> [ACTIVITY] Where "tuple" appears in a line of the entries below, that line should be copied.

##### DATA EXCERPTS #####

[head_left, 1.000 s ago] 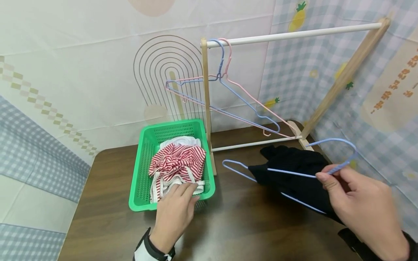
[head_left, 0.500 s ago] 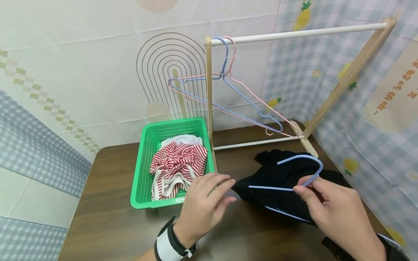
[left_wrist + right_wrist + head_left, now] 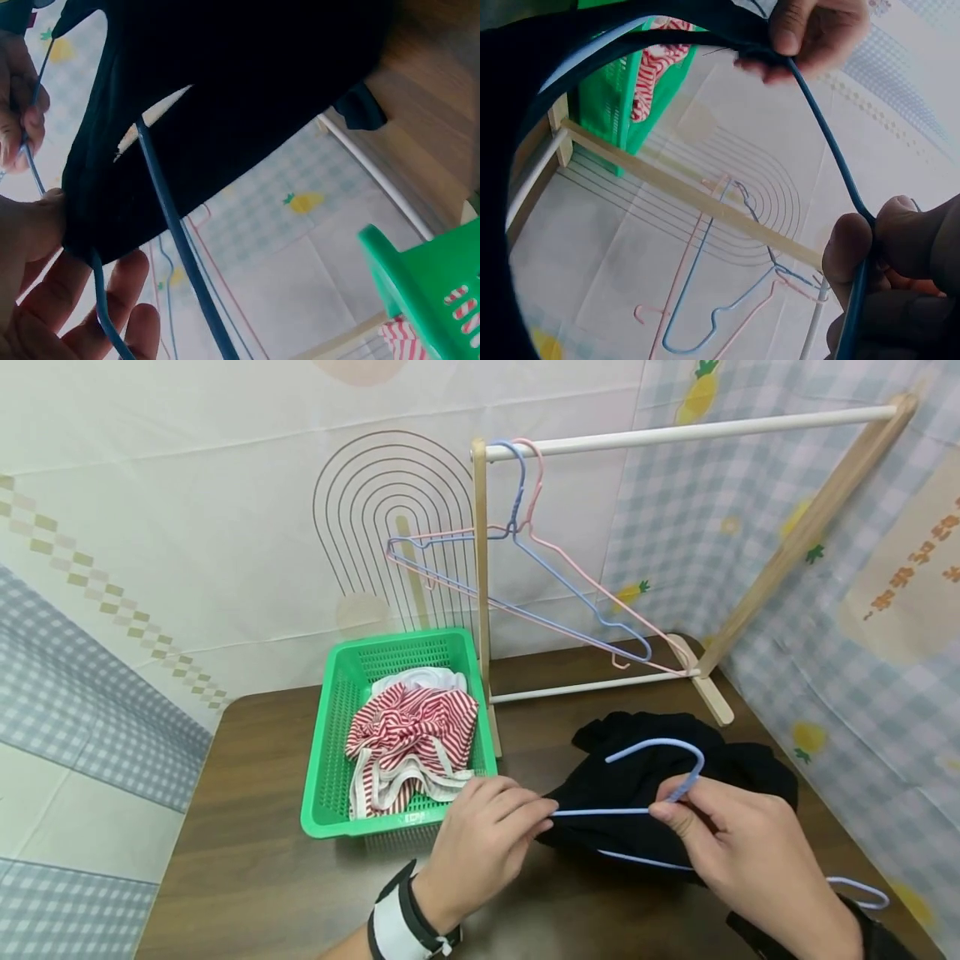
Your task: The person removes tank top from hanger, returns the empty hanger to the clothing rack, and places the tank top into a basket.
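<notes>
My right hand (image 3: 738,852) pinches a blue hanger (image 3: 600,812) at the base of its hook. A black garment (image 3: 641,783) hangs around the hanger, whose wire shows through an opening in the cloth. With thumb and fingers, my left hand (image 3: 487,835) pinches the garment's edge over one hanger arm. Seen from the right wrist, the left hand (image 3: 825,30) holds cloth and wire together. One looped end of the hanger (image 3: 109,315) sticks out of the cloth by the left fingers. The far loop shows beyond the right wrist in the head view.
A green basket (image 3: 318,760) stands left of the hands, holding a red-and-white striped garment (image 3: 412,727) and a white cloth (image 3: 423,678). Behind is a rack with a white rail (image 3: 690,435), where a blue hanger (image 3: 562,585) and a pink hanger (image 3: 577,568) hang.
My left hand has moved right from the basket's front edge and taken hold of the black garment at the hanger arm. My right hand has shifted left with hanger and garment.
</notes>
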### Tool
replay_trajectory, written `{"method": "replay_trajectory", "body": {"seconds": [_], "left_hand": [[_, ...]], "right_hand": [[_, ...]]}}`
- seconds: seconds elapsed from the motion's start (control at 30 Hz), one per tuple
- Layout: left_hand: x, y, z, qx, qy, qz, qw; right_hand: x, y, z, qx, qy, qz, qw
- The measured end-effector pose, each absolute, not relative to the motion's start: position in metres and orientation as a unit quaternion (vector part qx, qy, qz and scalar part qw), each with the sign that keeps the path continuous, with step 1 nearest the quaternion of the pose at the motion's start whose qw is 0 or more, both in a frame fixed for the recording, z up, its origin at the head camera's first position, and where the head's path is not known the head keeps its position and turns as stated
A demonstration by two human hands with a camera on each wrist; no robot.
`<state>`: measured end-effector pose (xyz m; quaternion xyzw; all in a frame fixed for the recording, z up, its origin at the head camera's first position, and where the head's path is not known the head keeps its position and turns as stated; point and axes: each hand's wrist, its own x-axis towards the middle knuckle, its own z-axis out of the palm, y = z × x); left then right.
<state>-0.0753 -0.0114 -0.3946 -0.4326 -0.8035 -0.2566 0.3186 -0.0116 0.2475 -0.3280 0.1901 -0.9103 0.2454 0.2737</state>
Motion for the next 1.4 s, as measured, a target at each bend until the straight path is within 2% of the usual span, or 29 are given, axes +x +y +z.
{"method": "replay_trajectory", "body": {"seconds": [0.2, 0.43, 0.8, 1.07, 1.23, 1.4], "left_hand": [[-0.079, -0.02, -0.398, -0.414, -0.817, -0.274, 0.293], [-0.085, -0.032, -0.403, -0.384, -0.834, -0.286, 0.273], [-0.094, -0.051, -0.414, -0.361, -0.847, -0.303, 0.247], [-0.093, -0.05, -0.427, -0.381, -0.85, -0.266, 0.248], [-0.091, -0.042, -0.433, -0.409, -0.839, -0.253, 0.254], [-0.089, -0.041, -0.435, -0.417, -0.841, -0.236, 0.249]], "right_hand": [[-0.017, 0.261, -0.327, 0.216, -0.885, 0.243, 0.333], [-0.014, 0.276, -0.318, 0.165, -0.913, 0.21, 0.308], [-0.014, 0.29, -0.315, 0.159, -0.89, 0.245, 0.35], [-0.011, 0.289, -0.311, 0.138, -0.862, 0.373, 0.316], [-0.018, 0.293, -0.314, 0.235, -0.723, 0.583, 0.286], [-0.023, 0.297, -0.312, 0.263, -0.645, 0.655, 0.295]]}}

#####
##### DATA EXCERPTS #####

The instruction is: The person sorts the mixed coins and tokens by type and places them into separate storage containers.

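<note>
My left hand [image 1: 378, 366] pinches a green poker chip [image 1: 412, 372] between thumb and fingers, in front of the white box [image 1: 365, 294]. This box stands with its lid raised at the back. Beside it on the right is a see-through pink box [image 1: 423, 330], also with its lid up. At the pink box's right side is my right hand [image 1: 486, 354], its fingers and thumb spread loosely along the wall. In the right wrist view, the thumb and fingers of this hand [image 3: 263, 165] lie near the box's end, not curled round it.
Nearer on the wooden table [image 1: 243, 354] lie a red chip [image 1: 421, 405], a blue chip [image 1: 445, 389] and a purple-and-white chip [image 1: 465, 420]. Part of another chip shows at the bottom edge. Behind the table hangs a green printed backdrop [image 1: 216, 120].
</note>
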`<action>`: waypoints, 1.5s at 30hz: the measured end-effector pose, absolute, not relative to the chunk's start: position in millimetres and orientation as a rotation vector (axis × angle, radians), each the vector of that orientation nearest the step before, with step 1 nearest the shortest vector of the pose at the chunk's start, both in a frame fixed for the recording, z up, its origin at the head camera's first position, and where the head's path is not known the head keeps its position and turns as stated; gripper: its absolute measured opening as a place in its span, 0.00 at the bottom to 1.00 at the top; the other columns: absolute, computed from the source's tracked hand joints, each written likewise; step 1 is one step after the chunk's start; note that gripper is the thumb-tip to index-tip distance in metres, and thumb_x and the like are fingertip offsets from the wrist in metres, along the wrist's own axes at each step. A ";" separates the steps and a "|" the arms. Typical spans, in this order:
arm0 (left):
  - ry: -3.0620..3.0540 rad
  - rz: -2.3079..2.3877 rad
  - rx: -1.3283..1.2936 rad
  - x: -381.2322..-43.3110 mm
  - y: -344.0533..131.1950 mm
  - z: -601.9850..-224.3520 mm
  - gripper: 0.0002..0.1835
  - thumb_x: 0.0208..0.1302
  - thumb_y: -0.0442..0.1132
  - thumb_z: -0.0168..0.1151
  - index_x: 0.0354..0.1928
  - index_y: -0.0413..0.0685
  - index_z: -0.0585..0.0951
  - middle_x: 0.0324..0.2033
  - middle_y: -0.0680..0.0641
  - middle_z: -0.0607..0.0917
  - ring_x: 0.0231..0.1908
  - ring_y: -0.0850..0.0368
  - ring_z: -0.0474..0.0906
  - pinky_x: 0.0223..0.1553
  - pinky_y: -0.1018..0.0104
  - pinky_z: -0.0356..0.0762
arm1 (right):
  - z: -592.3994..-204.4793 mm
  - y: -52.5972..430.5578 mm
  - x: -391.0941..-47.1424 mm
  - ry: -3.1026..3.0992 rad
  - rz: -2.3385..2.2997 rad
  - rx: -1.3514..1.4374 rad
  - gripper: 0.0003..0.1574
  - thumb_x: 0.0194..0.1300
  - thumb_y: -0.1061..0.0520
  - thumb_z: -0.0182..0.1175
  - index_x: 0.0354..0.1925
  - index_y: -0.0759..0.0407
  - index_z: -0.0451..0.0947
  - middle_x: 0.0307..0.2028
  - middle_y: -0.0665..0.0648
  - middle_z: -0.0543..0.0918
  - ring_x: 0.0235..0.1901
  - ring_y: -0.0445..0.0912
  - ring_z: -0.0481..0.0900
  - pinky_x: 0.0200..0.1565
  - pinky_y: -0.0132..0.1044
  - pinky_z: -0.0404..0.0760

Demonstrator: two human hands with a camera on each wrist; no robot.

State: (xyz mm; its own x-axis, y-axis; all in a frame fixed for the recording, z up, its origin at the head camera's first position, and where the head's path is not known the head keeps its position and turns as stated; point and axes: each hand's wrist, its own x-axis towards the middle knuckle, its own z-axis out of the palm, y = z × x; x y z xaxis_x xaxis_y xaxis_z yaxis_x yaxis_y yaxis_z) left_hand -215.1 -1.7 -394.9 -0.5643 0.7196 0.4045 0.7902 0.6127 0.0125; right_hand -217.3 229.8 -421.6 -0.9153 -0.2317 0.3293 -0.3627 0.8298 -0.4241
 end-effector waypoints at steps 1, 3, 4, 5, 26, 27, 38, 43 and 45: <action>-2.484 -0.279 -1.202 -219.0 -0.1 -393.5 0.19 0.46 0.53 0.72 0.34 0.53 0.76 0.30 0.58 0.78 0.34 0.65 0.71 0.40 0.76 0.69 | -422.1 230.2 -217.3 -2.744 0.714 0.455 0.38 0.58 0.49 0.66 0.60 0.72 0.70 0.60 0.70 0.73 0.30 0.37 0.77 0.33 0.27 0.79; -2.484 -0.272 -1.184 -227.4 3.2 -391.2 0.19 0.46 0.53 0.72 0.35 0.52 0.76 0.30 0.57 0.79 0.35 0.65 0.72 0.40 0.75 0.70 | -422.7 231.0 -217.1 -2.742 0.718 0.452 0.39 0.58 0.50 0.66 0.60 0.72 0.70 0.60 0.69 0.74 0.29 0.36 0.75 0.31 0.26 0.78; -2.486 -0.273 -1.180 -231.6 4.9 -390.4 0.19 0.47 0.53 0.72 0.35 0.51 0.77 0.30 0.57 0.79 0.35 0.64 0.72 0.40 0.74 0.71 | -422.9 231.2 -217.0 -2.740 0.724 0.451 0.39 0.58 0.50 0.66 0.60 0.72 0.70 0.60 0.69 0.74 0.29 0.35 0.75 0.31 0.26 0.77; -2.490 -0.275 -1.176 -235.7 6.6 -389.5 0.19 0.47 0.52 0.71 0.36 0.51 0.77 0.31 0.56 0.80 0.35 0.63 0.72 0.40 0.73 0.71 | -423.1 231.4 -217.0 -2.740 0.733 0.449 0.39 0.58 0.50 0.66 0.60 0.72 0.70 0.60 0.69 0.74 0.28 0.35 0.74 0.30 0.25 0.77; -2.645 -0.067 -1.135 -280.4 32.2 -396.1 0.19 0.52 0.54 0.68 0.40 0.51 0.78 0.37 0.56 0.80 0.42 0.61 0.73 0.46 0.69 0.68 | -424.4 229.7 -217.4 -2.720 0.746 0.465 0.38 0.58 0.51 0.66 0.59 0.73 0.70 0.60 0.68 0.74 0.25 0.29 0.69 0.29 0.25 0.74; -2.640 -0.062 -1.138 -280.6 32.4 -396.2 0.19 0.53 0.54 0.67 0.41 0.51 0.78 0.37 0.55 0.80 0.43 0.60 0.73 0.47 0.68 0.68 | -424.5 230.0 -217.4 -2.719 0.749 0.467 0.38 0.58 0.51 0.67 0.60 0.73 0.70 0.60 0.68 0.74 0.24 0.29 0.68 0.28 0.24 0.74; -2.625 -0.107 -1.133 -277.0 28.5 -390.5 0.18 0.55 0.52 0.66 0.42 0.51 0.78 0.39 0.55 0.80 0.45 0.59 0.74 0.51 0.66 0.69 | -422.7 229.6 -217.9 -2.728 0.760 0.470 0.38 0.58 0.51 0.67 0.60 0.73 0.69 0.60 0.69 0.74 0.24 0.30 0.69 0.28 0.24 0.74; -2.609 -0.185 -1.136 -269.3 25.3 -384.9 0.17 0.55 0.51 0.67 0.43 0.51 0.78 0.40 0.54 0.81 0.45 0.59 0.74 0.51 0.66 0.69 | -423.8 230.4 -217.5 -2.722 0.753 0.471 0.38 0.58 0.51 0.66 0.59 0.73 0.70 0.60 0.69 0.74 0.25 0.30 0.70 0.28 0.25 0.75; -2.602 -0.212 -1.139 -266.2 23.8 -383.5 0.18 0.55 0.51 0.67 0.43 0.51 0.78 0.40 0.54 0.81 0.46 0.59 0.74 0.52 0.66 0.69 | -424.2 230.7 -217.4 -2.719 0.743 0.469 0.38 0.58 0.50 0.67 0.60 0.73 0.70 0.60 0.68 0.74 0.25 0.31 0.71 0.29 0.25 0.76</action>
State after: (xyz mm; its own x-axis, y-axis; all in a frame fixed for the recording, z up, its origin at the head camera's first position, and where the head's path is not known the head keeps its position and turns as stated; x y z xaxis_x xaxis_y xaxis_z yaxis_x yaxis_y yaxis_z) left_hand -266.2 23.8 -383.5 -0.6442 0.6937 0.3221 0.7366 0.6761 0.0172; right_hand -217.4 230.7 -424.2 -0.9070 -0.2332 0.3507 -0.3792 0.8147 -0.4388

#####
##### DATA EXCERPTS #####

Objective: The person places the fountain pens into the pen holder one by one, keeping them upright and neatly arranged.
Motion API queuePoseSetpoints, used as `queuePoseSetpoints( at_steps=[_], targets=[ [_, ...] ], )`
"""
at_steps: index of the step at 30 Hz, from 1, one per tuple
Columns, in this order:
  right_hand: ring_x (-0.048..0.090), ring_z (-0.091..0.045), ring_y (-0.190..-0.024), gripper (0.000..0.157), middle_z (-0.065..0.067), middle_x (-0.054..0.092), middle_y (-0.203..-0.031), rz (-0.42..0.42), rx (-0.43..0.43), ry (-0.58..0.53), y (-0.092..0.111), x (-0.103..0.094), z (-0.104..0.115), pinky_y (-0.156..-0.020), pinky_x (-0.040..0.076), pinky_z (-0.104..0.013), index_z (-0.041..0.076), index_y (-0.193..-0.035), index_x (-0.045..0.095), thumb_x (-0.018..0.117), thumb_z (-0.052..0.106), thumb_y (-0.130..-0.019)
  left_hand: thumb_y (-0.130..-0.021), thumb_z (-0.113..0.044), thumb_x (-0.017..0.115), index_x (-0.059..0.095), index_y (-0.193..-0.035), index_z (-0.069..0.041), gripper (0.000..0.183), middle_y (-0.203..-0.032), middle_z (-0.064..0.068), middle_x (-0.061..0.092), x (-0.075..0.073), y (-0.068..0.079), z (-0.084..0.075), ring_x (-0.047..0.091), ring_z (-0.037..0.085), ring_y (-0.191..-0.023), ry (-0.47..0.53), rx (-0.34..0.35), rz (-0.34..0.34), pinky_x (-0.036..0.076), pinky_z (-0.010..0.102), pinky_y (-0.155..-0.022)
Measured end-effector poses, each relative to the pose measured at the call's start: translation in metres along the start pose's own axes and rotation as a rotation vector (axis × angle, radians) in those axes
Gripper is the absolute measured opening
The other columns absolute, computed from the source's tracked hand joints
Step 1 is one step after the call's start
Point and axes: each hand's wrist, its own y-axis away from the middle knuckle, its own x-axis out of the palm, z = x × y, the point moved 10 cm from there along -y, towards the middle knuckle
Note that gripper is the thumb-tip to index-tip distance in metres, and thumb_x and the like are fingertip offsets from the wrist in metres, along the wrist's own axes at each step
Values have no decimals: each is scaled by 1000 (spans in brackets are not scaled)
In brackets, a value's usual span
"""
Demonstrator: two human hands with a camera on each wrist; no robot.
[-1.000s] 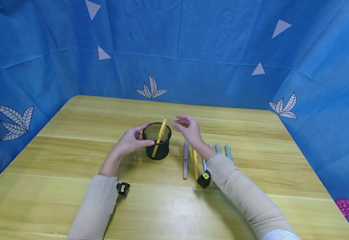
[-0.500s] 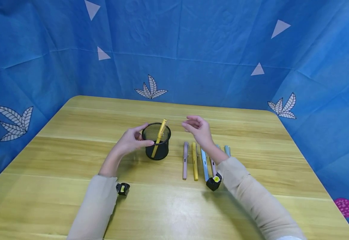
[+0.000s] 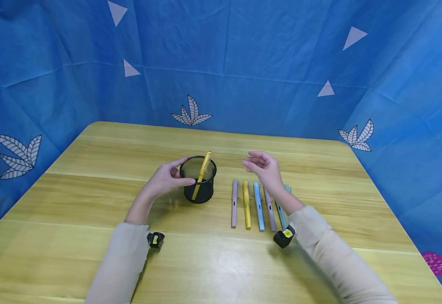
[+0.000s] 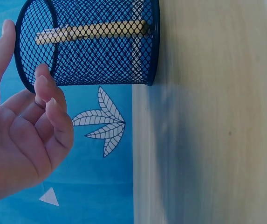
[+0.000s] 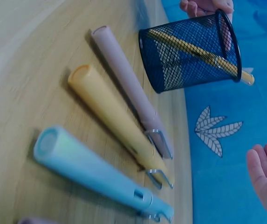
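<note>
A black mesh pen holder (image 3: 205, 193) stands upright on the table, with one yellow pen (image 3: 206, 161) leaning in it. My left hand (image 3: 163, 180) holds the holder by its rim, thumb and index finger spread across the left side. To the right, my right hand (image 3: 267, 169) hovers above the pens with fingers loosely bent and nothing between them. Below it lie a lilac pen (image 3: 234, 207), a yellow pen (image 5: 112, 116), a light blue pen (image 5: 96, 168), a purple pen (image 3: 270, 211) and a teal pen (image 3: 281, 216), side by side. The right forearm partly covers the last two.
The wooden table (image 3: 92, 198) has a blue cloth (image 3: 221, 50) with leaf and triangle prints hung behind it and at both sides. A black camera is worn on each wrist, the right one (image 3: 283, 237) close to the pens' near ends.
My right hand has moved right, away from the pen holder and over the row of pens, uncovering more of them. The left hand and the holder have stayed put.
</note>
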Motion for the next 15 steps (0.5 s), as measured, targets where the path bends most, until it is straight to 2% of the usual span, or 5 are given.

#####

> [SOLUTION TO THIS EXERCISE]
- seconds: seconds elapsed from the motion's start (control at 30 Hz), one per tuple
at_steps: index of the step at 30 Hz, from 1, one per tuple

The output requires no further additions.